:: ABOUT THIS TASK ::
The lines below starting at the line containing "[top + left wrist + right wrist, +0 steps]" and ending at the line containing "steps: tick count" are to be repeated exactly, with both ends kept and nothing else added.
━━━ GIVEN MATERIAL ━━━
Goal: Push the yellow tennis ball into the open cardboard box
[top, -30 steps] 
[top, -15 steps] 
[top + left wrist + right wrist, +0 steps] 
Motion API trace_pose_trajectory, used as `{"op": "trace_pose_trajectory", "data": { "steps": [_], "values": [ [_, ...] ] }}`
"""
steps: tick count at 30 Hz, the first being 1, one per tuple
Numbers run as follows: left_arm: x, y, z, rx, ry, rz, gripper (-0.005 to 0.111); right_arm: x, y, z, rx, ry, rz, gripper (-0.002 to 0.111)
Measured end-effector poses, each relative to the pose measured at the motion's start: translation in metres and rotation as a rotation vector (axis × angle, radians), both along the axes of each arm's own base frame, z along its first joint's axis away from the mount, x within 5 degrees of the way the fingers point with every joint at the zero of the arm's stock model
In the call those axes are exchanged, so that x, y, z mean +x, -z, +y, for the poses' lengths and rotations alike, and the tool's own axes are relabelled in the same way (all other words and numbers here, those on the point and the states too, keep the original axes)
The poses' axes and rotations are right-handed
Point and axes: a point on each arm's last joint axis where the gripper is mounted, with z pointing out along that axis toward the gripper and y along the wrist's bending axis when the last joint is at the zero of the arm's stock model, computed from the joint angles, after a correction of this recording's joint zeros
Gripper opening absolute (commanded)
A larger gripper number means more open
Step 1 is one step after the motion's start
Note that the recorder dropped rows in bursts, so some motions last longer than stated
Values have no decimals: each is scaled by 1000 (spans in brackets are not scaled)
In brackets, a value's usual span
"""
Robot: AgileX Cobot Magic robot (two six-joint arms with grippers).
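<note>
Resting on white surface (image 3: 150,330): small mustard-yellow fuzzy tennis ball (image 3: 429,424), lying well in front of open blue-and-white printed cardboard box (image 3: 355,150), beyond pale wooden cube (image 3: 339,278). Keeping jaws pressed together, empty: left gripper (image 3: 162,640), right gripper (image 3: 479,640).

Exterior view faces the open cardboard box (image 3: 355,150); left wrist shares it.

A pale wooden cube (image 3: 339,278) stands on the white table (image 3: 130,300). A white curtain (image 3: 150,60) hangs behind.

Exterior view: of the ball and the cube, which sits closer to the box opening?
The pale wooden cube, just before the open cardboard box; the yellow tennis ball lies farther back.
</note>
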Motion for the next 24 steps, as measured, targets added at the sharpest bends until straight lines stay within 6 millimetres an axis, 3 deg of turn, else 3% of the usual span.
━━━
:: SOLUTION ::
[top + left wrist + right wrist, +0 steps] 
Motion API trace_pose_trajectory, used as `{"op": "trace_pose_trajectory", "data": { "steps": [_], "values": [ [_, ...] ] }}`
"""
steps: tick count at 30 Hz, the first being 1, one per tuple

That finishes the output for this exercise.